Task details:
If a line in the data below contains the word "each", copy it out.

Recorded information:
◇ ◇ ◇ ◇ ◇
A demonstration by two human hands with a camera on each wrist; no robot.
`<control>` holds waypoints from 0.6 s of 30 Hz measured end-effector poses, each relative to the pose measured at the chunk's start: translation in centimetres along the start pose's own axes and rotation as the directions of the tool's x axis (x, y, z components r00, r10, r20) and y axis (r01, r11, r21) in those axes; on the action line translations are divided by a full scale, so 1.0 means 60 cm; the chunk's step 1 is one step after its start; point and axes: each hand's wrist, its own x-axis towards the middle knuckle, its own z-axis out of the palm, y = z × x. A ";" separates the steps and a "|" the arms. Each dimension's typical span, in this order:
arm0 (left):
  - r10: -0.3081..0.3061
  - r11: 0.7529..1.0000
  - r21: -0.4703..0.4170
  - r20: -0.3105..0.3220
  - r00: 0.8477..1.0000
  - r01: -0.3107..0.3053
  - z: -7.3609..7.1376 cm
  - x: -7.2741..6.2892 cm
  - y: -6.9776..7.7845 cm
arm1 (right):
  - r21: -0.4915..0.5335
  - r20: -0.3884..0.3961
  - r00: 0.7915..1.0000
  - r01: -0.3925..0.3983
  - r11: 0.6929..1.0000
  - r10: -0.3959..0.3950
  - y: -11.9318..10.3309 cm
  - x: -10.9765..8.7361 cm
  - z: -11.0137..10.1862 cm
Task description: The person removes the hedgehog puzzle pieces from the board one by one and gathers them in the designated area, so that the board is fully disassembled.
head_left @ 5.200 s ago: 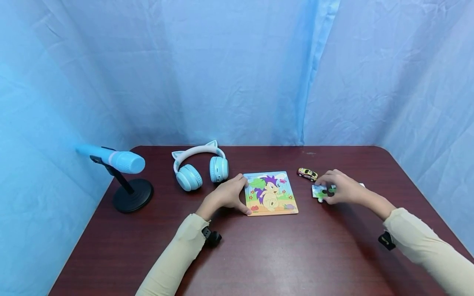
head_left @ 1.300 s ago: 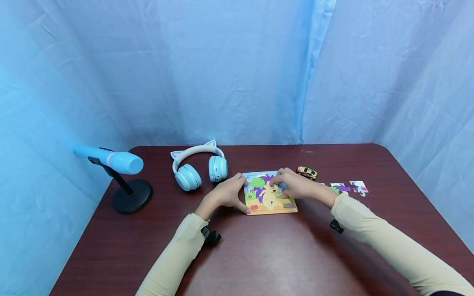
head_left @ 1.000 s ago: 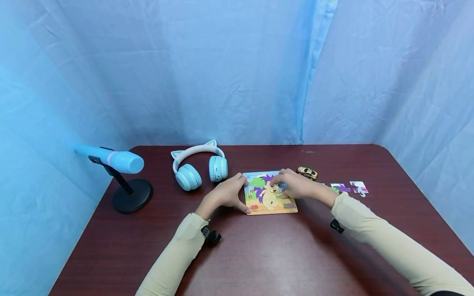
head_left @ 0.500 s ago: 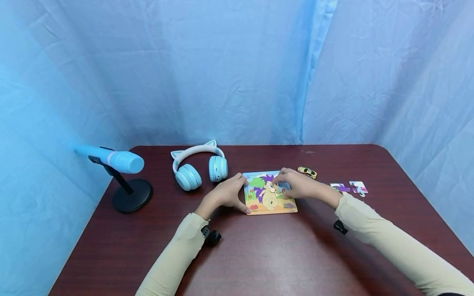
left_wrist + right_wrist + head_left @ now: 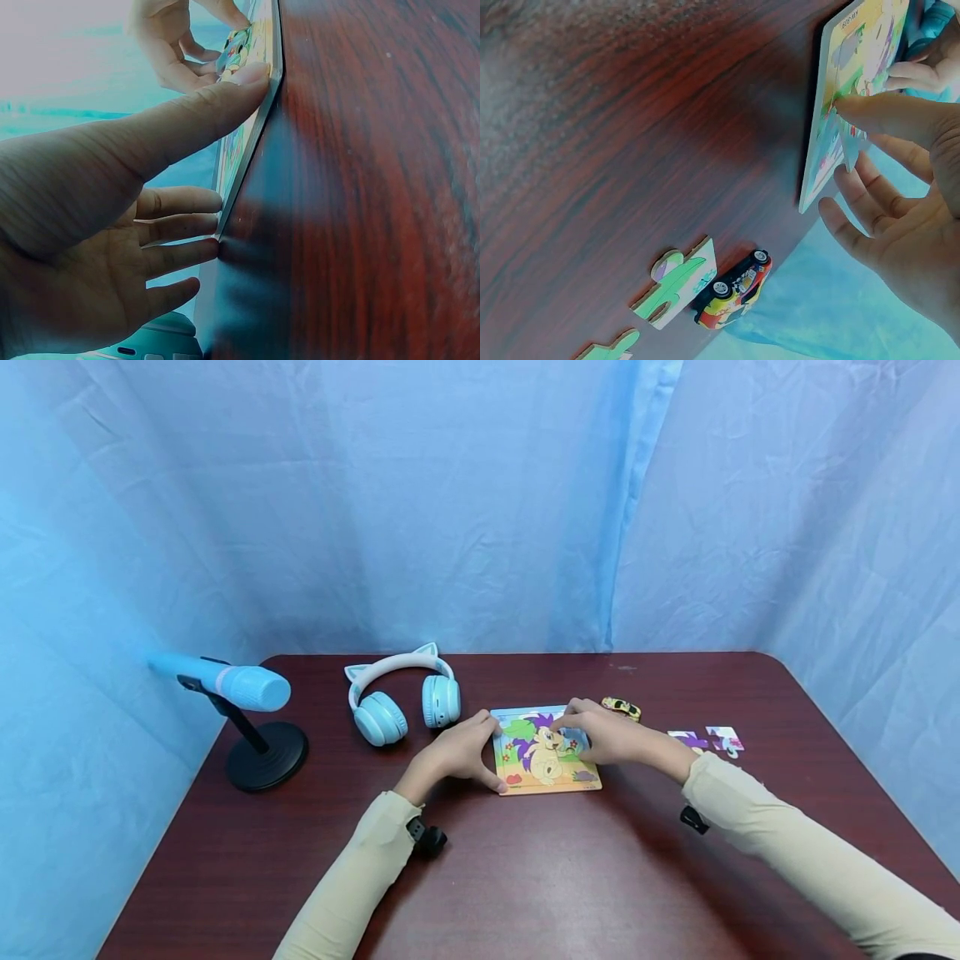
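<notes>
A square jigsaw puzzle board (image 5: 546, 768) with a purple-haired hedgehog picture lies flat on the table. My left hand (image 5: 461, 753) spans its left side: the thumb rests on the near corner and fairly straight fingers touch the edge, as the left wrist view shows. Over the board's right part is my right hand (image 5: 609, 735). Between its thumb and fingers, in the right wrist view, it pinches a small puzzle piece (image 5: 850, 146) that stands tilted from the board; much of the piece is hidden.
Loose puzzle pieces lie on the right, a purple one (image 5: 687, 740) and a pinkish one (image 5: 723, 737). A green-and-white piece (image 5: 679, 289) lies near the toy car (image 5: 735, 291). Cat-ear headphones (image 5: 381, 718) and a microphone (image 5: 255, 687) on a black stand (image 5: 267, 757) are on the left.
Since about five seconds ago, my right hand has gone left from the loose pieces onto the board. Over the last second it has shifted slightly right. My left hand has stayed put.
</notes>
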 end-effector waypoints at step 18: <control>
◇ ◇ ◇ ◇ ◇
Solution to this exercise:
A demonstration by two human hands with a camera on each wrist; no robot.
`<control>` holds waypoints from 0.6 s of 30 Hz measured end-effector poses, each relative to the pose measured at the chunk's start: translation in centimetres along the start pose's own axes and rotation as the directions of the tool's x axis (x, y, z components r00, r10, r20) and y axis (r01, r11, r21) in those axes; on the action line translations are divided by a full scale, so 1.0 means 60 cm; the chunk's step 1 is one step after its start; point and axes: each hand's wrist, its own x-axis towards the middle knuckle, its own z-axis out of the palm, y = z × x. A ";" separates the steps and a "|" the arms. Each dimension's typical span, in this order:

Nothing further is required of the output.